=== Your goal ===
Scan the records for the string "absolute"; copy each line where it occurs.

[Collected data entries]
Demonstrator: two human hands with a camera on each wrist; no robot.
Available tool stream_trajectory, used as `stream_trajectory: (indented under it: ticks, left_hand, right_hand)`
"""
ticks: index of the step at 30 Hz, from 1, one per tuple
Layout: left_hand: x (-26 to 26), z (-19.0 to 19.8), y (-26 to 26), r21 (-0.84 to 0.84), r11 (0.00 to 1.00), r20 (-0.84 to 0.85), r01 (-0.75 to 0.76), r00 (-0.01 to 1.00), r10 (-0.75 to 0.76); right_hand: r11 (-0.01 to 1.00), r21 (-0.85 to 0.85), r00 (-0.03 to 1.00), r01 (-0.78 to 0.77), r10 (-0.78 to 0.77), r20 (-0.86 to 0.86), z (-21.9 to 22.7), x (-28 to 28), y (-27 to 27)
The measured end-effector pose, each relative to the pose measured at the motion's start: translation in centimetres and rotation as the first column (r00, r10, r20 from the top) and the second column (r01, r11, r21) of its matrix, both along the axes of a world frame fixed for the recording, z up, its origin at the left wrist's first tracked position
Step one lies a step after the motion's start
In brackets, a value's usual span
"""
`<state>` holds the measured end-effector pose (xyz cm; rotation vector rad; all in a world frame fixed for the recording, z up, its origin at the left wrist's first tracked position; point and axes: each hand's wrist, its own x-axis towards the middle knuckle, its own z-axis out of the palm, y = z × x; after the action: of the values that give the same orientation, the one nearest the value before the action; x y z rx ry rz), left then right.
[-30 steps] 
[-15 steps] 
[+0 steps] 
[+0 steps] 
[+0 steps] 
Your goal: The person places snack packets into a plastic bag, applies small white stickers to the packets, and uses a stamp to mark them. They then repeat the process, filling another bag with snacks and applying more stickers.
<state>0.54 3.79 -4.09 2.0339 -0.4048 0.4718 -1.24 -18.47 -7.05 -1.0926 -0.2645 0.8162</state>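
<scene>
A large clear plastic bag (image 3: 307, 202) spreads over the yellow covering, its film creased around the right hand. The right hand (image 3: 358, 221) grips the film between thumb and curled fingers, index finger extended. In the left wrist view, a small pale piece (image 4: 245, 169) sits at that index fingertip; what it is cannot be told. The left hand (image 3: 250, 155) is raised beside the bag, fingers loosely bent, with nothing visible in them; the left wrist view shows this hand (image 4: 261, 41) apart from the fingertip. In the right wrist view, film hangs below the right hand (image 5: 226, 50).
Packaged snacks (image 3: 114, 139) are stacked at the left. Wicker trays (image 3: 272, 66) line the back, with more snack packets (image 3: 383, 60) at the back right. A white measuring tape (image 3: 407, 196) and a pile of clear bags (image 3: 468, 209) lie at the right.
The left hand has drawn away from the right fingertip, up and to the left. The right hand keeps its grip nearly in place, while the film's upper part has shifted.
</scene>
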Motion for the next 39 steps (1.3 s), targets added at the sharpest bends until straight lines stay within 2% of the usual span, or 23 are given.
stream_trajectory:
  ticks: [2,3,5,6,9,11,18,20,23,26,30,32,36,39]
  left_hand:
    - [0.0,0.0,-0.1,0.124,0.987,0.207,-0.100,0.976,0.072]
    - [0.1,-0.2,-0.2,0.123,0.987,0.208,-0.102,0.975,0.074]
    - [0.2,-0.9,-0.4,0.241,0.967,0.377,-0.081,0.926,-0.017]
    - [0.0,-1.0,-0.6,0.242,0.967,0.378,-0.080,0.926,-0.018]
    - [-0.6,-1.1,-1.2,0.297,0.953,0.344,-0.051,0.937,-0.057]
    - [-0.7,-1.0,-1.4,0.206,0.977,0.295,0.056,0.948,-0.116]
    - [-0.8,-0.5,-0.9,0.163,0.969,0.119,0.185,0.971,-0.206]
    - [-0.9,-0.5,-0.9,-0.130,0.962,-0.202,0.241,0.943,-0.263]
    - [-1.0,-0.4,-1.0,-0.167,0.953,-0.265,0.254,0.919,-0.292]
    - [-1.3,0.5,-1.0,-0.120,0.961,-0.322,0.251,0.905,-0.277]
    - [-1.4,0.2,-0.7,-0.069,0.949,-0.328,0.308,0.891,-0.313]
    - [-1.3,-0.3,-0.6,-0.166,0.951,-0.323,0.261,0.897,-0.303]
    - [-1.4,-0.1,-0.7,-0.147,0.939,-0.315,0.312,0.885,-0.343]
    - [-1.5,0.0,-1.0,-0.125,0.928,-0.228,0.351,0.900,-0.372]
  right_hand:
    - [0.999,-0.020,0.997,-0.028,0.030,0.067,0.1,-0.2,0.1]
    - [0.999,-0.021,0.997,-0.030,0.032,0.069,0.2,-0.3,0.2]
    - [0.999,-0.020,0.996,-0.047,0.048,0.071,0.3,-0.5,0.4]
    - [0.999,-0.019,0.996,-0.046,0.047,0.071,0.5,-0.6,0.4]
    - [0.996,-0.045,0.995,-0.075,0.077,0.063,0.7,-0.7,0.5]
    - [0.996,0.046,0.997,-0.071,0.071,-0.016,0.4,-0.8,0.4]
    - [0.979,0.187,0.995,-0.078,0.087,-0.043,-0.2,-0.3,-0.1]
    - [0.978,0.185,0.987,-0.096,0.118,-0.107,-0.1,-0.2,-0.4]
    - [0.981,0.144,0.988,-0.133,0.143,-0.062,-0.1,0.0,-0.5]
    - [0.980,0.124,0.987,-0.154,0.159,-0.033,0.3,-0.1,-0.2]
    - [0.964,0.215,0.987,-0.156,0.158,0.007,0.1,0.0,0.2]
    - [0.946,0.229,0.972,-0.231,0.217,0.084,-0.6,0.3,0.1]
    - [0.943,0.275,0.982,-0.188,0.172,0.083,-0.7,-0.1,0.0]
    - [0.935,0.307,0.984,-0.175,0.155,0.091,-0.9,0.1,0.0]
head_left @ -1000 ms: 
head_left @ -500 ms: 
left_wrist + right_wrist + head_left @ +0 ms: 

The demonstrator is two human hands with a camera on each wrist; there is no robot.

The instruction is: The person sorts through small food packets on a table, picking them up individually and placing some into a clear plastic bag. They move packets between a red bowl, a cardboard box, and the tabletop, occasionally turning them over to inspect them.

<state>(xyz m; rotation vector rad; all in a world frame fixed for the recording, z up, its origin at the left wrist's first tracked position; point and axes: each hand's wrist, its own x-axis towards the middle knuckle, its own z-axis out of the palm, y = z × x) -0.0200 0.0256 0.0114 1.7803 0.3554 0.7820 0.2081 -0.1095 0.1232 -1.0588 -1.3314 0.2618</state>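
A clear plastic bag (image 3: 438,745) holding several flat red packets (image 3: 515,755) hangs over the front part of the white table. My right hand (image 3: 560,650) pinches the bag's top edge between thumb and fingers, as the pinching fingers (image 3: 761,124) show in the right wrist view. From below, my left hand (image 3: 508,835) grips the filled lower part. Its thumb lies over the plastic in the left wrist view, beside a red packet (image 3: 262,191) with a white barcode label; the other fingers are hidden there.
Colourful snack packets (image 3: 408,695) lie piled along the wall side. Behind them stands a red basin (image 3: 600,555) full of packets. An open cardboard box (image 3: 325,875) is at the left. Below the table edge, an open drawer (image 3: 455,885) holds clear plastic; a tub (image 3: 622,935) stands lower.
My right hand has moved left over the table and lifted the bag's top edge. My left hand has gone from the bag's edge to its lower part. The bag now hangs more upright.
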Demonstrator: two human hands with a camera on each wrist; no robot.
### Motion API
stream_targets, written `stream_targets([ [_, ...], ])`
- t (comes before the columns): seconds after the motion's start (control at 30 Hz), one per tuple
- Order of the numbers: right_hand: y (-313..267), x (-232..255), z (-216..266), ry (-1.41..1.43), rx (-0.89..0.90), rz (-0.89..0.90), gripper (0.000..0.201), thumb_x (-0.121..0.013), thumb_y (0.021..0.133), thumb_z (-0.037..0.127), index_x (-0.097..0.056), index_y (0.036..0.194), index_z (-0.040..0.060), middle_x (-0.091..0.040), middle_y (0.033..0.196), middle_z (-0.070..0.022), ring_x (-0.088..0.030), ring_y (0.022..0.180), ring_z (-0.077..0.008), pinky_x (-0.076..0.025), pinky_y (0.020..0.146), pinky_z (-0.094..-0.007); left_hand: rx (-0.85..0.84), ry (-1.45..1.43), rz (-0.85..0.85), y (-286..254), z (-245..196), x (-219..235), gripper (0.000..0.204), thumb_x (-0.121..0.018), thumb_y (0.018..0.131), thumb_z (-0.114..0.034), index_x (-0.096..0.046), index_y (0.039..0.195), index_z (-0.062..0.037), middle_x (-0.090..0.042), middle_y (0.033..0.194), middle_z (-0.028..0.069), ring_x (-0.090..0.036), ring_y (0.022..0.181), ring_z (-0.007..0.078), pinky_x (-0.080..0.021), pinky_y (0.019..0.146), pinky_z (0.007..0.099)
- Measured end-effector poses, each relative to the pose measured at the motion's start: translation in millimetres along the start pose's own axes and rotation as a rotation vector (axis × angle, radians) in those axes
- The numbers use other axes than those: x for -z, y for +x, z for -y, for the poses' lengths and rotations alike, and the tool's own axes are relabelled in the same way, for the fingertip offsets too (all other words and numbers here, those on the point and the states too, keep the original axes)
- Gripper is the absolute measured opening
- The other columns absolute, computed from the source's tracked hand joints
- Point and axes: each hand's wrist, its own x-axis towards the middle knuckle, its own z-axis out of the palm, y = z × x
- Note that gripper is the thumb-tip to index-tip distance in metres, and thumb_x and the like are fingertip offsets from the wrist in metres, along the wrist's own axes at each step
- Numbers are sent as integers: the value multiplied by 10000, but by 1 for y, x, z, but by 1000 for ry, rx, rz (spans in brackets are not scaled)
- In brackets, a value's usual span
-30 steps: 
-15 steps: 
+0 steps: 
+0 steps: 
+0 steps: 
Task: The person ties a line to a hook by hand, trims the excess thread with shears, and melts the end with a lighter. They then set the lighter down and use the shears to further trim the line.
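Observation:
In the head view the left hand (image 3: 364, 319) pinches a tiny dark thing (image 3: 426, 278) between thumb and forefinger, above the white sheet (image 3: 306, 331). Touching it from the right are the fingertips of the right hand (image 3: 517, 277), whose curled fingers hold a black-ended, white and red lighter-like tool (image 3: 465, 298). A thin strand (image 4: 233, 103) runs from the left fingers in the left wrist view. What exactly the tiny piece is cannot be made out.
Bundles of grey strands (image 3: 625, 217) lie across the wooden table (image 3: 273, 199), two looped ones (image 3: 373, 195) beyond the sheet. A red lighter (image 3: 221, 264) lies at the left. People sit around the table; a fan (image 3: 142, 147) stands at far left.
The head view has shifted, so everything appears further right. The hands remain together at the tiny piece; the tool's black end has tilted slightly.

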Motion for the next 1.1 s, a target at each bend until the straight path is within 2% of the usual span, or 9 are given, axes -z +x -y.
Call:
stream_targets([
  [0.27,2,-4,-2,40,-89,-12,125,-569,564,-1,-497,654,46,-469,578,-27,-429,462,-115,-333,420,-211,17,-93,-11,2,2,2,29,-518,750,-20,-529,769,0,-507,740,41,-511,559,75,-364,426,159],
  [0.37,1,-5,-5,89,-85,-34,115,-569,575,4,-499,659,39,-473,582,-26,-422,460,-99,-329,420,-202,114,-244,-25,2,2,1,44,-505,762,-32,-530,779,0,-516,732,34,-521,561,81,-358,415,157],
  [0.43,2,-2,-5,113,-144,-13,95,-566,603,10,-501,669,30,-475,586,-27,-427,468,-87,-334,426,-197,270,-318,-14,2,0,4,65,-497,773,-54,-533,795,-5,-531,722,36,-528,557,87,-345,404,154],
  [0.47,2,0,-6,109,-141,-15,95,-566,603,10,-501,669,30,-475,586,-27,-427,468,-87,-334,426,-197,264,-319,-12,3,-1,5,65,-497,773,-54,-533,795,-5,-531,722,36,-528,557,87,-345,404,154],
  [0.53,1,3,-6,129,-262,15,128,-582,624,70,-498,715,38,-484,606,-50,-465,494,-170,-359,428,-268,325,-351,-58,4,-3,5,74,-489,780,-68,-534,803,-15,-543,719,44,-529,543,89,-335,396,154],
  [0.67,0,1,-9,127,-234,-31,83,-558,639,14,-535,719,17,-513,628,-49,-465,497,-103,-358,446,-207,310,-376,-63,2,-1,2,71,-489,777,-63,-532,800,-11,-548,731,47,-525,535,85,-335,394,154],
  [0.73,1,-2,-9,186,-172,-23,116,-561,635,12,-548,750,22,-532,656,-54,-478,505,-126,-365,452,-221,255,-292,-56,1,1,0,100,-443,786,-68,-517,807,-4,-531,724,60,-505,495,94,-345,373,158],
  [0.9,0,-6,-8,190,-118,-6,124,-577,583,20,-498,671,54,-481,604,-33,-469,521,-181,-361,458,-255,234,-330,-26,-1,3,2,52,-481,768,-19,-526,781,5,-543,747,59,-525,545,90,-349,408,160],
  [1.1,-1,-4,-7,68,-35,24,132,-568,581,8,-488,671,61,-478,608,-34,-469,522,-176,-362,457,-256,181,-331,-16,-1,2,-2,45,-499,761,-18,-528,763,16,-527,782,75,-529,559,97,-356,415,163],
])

=== Written solution ===
- Gripper is the absolute measured opening
- The other columns absolute, computed from the source's tracked hand joints

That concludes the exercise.